TASK GOAL:
Please repeat the data shown below, word for word.

INFORMATION SHOWN:
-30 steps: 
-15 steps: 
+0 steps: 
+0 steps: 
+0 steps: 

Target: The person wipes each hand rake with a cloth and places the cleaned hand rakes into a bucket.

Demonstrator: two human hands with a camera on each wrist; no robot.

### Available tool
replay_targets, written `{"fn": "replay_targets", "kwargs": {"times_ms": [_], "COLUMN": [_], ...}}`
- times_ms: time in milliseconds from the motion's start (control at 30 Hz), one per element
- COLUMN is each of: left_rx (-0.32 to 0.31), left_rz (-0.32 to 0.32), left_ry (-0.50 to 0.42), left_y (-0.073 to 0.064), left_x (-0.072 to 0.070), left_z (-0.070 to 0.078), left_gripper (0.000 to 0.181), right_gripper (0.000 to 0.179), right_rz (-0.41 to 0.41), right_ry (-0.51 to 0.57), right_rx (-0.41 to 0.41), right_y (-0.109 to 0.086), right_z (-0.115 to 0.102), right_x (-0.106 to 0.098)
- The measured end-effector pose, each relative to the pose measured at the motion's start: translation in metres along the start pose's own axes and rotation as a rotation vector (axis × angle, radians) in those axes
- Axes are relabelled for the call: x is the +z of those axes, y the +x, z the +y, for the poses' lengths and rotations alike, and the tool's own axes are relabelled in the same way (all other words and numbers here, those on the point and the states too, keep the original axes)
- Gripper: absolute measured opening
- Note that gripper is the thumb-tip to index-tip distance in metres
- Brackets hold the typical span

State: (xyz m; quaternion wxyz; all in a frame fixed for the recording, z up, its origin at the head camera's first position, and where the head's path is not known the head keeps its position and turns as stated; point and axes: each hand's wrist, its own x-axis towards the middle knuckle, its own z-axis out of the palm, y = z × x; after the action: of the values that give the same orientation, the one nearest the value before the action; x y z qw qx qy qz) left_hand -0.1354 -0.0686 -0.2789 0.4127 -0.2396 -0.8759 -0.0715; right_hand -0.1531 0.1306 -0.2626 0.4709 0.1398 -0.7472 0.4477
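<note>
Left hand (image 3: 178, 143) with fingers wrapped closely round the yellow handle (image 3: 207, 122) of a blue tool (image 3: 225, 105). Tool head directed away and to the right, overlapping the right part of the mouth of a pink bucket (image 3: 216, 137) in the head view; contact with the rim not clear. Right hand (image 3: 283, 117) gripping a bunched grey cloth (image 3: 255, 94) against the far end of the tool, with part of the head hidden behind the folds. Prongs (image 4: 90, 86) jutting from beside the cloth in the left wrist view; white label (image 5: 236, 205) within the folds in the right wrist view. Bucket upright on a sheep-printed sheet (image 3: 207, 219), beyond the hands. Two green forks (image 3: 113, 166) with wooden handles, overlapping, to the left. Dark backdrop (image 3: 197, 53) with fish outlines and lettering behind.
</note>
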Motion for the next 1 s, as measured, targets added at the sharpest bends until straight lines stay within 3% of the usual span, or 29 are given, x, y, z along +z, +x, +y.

ANSWER TO THIS PROBLEM:
-30 steps: 
-15 steps: 
+0 steps: 
+0 steps: 
+0 steps: 

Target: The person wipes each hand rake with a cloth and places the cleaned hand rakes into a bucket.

Demonstrator: two human hands with a camera on each wrist; no robot.

### Available tool
replay_targets, written `{"fn": "replay_targets", "kwargs": {"times_ms": [_], "COLUMN": [_], ...}}`
- times_ms: time in milliseconds from the motion's start (control at 30 Hz), one per element
- COLUMN is each of: left_rx (-0.32 to 0.31), left_rz (-0.32 to 0.32), left_ry (-0.50 to 0.42), left_y (-0.073 to 0.064), left_x (-0.072 to 0.070), left_z (-0.070 to 0.078), left_gripper (0.000 to 0.181), right_gripper (0.000 to 0.179), right_rz (-0.41 to 0.41), right_ry (-0.51 to 0.57), right_rx (-0.41 to 0.41), right_y (-0.109 to 0.086), right_z (-0.115 to 0.102), right_x (-0.106 to 0.098)
- The measured end-effector pose, each relative to the pose measured at the motion's start: translation in metres along the start pose's own axes and rotation as a rotation vector (axis × angle, radians) in those axes
- Axes are relabelled for the call: x is the +z of those axes, y the +x, z the +y, for the poses' lengths and rotations alike, and the tool's own axes are relabelled in the same way (all other words and numbers here, those on the point and the states too, keep the original axes)
- Gripper: absolute measured opening
- Note that gripper is the thumb-tip to index-tip distance in metres
- Brackets hold the typical span

State: (xyz m; quaternion wxyz; all in a frame fixed for the recording, z up, its origin at the head camera's first position, and where the head's path is not known the head keeps its position and turns as stated; point and axes: each hand's wrist, its own x-axis towards the middle knuckle, its own z-axis out of the palm, y = z × x; after the action: of the values that give the same orientation, the one nearest the value before the action; x y z qw qx qy qz) left_hand -0.1354 -0.0686 -0.2789 0.4127 -0.2396 -0.8759 -0.0715; right_hand -0.1531 0.1306 -0.2626 0.4709 0.1398 -0.7472 0.4477
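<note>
Left hand (image 3: 178, 143) with fingers wrapped closely round the yellow handle (image 3: 207, 122) of a blue tool (image 3: 225, 105). Tool head directed away and to the right, overlapping the right part of the mouth of a pink bucket (image 3: 216, 137) in the head view; contact with the rim not clear. Right hand (image 3: 283, 117) gripping a bunched grey cloth (image 3: 255, 94) against the far end of the tool, with part of the head hidden behind the folds. Prongs (image 4: 90, 86) jutting from beside the cloth in the left wrist view; white label (image 5: 236, 205) within the folds in the right wrist view. Bucket upright on a sheep-printed sheet (image 3: 207, 219), beyond the hands. Two green forks (image 3: 113, 166) with wooden handles, overlapping, to the left. Dark backdrop (image 3: 197, 53) with fish outlines and lettering behind.
</note>
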Motion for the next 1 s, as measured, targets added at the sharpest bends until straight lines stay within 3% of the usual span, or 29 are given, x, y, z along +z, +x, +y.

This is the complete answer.